Effects of Size, Surface Energy and Casimir Force on the Superharmonic Resonance Characteristics of a Double-Layered Viscoelastic NEMS Device Under Piezoelectric Actuations

摘要

This paper investigates the nonlinear characteristics of a double-layered viscoelastic nanoelectromechanical system (NEMS) in the vicinity of superharmonic resonance. Two nanobeams are made of piezoelectric material and coupled through a visco-Pasternak medium in between. Modified couple-stress theory together with Gurtin-Murdoch surface elasticity theory is utilized to take into account the effects of size-dependency and surface energy for the nanosized structure. Kelvin-Voigt model is also implemented to consider the impact of viscoelasticity. The differential equations of motion are established based on Hamilton's principle and decomposed to a set of nonlinear ordinary differential equations via Galerkin discretization method. Arclength continuation technique is schemed to capture the frequency-response curves near superharmonic resonance of the system.
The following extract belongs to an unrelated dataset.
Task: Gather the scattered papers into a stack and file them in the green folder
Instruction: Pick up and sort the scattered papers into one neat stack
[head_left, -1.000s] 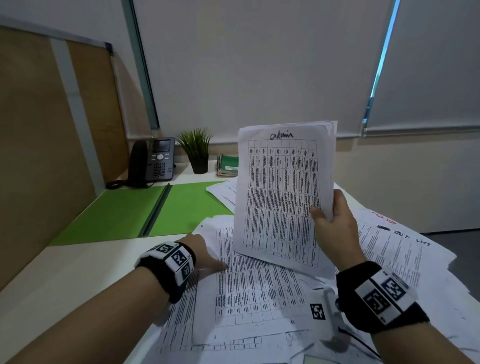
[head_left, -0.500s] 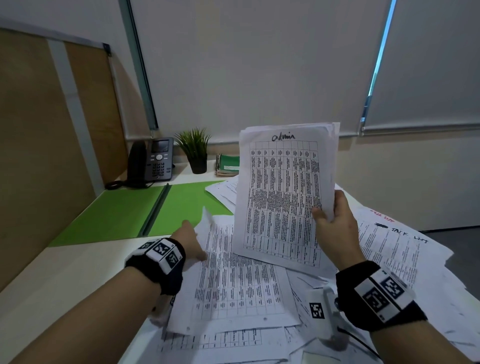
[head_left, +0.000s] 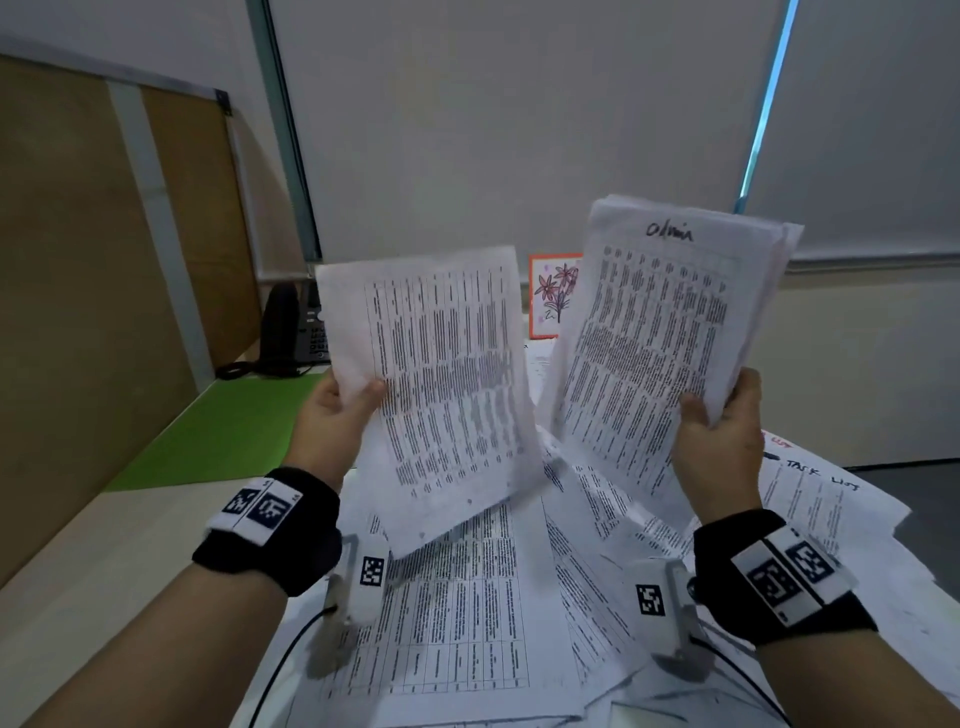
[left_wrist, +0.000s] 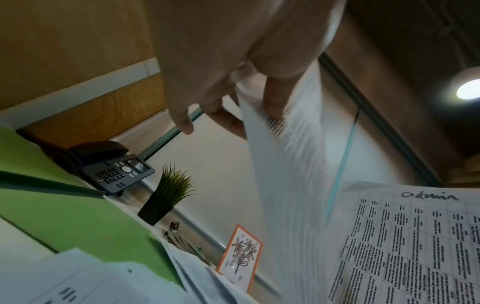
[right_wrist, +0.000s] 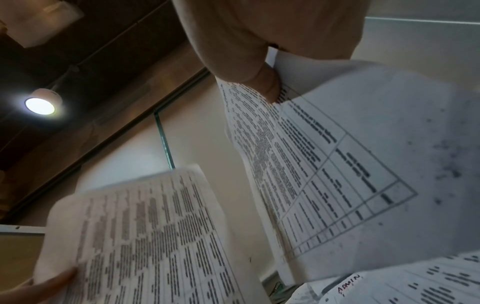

The influence of the couple-stress parameter, surface strain energy and dispersion force on the nonlinear behavior of the system near superharmonic resonance has been studied. It is observed, that the hardening and softening behaviors of the system are remarkably affected by the size and surface parameters, and interatomic Casimir force. Finally, considering all the mentioned effects, the influence of the DC and AC voltage loads on the dynamic pull-in behavior of the NEMS device is investigated. For these cases, some frequency ranges are addressed as the pull-in band in which the lower nanobeam collapses.